### What is expected:
Lines from the listing below that contain the string "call" are to be reported.
--------------------------------
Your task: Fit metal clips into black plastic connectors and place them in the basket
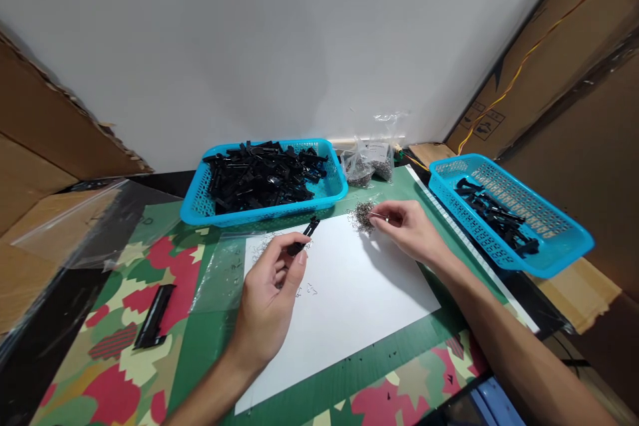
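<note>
My left hand [272, 289] is closed around a slim black plastic part [303, 237], pinched between thumb and fingers above a white sheet of paper [359, 299]. The far end of that part sticks out past my fingertips. At the sheet's far edge, my right hand [407, 229] pinches a thin metal piece [380, 216], too small to tell its exact kind. Its fingertips are right beside a heap of tiny metal wire pieces [363, 215]. A few bent wire pieces [310, 289] lie loose on the paper, and more are scattered near my left fingers.
A blue basket [264, 216] piled with black plastic parts stands at the back; another blue basket [554, 259] holding fewer is at right. Clear bags [372, 161] of small metal pieces sit between them. One black part [154, 316] lies on the patterned mat at left.
</note>
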Motion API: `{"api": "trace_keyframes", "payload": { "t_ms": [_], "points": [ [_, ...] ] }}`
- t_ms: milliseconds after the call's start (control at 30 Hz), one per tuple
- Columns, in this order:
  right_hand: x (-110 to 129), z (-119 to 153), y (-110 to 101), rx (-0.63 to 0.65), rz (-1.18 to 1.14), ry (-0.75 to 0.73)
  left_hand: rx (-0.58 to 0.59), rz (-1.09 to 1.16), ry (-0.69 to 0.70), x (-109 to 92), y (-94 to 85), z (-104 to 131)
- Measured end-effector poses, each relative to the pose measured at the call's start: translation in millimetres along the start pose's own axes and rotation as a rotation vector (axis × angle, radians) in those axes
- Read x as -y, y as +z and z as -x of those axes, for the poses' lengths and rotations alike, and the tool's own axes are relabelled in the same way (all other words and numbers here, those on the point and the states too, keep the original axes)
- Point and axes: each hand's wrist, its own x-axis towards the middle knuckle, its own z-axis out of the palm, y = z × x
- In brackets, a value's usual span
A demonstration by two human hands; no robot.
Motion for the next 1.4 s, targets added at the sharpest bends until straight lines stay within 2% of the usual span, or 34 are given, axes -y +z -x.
{"api": "trace_keyframes", "payload": {
  "t_ms": [167,400,633,733,800,900,1000,1133,1233,1400],
  "points": [
    [7,4,7,0.075,0.192,-0.062,0.004,-0.009,-0.005,-1,-0.7,1],
    [4,7,21,0.032,0.198,-0.016,0.004,-0.018,-0.002,-3,1.6,-1],
    [4,7,21,0.030,0.145,-0.035,0.025,-0.069,0.032,-2,0.3,2],
    [8,7,18,0.026,0.027,-0.068,0.108,-0.137,0.065,-1,1.3,4],
    [10,6,16,0.049,-0.073,-0.035,0.194,-0.172,0.088,-1,3.1,7],
    [13,7,16,0.143,-0.172,0.029,0.306,-0.225,0.108,-2,5.7,10],
    [18,11,18,0.252,-0.174,0.028,0.372,-0.285,0.115,-4,7.0,13],
    [26,19,24,0.292,0.023,-0.044,0.425,-0.331,0.116,-5,7.7,15],
    [31,23,27,0.263,0.211,-0.062,0.456,-0.347,0.139,-5,8.6,16],
    [30,28,34,0.215,0.355,-0.074,0.470,-0.335,0.145,-5,9.8,17]
  ]
}}
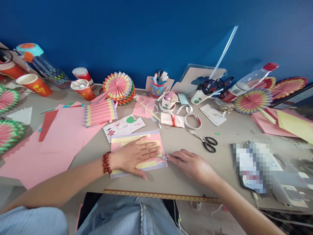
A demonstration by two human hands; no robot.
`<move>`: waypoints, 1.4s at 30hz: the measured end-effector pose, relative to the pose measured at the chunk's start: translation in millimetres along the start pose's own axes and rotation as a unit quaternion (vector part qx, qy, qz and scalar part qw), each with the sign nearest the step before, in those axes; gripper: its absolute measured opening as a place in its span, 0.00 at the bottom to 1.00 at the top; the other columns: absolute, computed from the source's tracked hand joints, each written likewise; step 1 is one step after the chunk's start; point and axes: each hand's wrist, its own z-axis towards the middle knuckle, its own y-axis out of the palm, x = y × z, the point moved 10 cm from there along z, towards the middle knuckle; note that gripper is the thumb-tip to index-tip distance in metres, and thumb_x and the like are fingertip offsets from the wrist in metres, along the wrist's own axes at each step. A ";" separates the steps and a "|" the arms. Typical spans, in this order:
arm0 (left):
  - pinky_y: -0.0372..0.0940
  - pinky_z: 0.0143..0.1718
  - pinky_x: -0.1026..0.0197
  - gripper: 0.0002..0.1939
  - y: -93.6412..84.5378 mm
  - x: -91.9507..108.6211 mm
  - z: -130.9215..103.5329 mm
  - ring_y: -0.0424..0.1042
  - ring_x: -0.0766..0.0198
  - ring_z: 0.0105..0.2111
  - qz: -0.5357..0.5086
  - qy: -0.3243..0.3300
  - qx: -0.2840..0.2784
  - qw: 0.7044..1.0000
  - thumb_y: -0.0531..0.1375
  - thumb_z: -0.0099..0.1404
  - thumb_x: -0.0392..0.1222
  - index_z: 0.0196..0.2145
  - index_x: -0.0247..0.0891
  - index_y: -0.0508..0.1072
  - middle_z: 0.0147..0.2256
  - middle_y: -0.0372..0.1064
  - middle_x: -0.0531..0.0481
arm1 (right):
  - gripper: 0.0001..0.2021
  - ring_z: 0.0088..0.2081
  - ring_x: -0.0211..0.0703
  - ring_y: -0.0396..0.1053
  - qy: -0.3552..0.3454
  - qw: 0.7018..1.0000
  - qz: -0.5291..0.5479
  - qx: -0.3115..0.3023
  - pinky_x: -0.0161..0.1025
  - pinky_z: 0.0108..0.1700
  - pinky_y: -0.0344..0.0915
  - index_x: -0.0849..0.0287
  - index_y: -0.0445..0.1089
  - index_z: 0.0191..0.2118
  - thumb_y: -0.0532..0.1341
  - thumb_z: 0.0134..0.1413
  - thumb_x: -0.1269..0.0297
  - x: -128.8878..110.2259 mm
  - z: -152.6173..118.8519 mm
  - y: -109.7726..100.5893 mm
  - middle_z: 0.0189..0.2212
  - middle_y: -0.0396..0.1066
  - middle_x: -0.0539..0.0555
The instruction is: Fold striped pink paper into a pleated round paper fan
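Striped paper in pink, yellow and lavender (137,167) lies on the table in front of me. My left hand (134,155) is spread flat on it, fingers pointing right, and covers much of its middle. At the paper's right edge my right hand (189,163) is closed around a craft knife (165,158). The knife's thin tip touches or hovers over the paper near my left fingertips; most of its handle is hidden in my grip. Black-handled scissors (205,141) lie open just beyond my right hand. A roll of tape (193,121) is behind them.
Pink sheets (52,147) cover the left side, beside a pleated paper strip (100,112). Folded paper rosettes (118,86) stand at the back near paper cups (83,89) and a pen holder (157,87). On the right are a plastic bottle (251,81) and a blurred phone (251,168).
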 end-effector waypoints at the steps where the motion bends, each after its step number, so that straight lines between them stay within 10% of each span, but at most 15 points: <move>1: 0.24 0.69 0.41 0.47 0.2 -0.6 0.0 0.42 0.50 0.70 0.001 -0.003 -0.001 1.000 0.45 0.66 0.71 0.71 0.40 0.37 0.70 0.40 0.42 | 0.20 0.40 0.44 0.70 0.002 1.000 0.000 0.001 0.37 0.37 0.70 0.56 0.68 0.56 0.50 0.64 0.76 -0.7 0.2 0.0 0.42 0.75 0.55; 42: 0.29 0.69 0.43 0.49 -0.9 1.7 -0.6 0.41 0.49 0.70 0.030 -0.007 0.004 1.000 0.45 0.65 0.72 0.71 0.34 0.42 0.70 0.41 0.37 | 0.15 0.36 0.43 0.67 -0.019 0.998 -0.028 0.045 0.37 0.32 0.63 0.60 0.69 0.53 0.51 0.67 0.73 -26.4 15.3 -3.8 0.34 0.72 0.55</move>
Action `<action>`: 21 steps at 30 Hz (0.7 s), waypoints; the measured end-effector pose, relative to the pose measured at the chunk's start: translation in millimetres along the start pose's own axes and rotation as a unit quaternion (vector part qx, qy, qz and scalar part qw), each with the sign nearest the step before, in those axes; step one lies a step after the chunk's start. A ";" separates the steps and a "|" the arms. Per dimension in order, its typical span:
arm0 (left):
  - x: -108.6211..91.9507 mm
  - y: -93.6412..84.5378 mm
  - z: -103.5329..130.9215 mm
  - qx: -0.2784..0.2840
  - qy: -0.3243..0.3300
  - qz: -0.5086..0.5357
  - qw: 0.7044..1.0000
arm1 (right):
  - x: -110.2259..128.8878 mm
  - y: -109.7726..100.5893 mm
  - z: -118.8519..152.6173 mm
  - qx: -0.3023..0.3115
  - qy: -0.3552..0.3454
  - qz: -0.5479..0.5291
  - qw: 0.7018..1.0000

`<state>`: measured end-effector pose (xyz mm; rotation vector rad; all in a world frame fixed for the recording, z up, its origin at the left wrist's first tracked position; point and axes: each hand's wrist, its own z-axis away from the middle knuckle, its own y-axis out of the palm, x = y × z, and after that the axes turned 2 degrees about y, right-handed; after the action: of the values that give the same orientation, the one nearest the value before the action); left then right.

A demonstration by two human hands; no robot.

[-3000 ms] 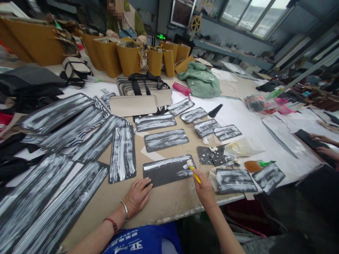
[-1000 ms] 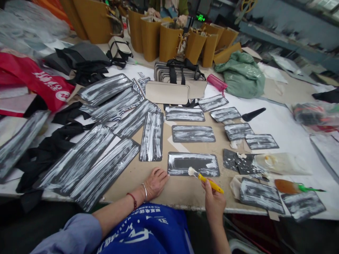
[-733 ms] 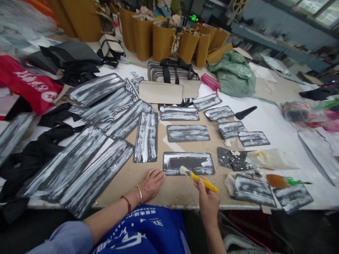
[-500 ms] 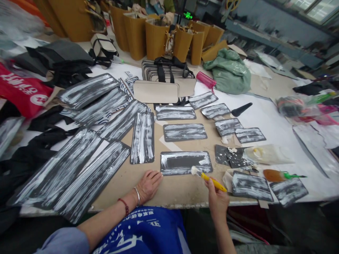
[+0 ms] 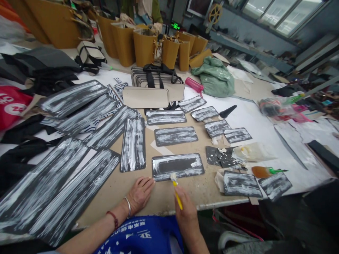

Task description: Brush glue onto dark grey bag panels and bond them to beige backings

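Observation:
My right hand (image 5: 186, 208) is closed around the yellow handle of a paintbrush (image 5: 178, 197). Its whitish bristles touch the lower edge of a black rectangular panel (image 5: 174, 166), where white streaks run round a bare dark middle. Flat on the brown board, my left hand (image 5: 140, 193) lies with fingers stretched out, the tips at the panel's lower left corner. Just beyond is a second black panel (image 5: 176, 135) streaked white all over. An upright streaked panel (image 5: 132, 144) lies to the left of both.
Long streaked panels (image 5: 76, 190) cover the left side. Smaller streaked pieces (image 5: 242, 183), a bottle with amber contents (image 5: 261, 171) and a white-spattered dark piece (image 5: 227, 157) lie right. Farther back are stacked beige panels (image 5: 145, 97), a green bag (image 5: 215, 77), brown bags (image 5: 144, 47) and a person (image 5: 140, 12).
The brush in my right hand has moved left along the panel's lower edge. My left hand keeps its place at the corner. The camera view has shifted.

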<state>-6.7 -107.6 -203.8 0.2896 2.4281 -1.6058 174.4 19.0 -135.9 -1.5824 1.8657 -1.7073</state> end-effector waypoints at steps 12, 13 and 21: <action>-1.4 -3.6 -4.8 -0.030 0.000 0.002 1.000 | -93.3 -59.6 -20.6 -0.145 0.132 0.115 0.974; -1.5 -4.1 -5.3 -0.033 0.001 0.002 0.999 | -96.2 -59.5 -21.3 -0.141 0.122 0.114 0.976; -1.9 -1.1 -3.0 -0.016 -0.004 0.001 1.000 | -38.7 -37.0 -36.5 -0.088 0.088 0.008 0.992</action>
<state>-5.4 -105.3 -201.1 0.2786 2.4437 -1.5641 186.4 78.7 -113.8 -1.5152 2.1625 -1.7714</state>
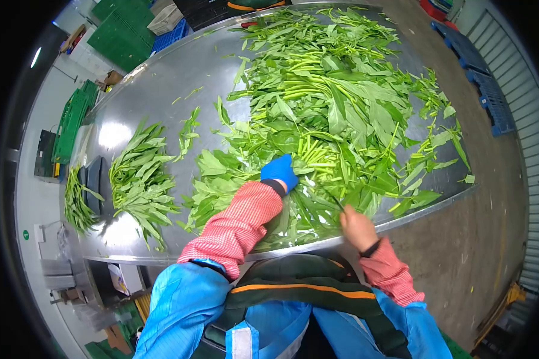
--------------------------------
### Exercise response:
- t_ms: milliseconds after the call's start (control at 30 Hz), one per tuple
- Measured end-effector poses, each relative to the pose measured at the call's start: translation in millimetres along the start pose's own axes and rotation as a rotation vector (axis × angle, radians) in those axes

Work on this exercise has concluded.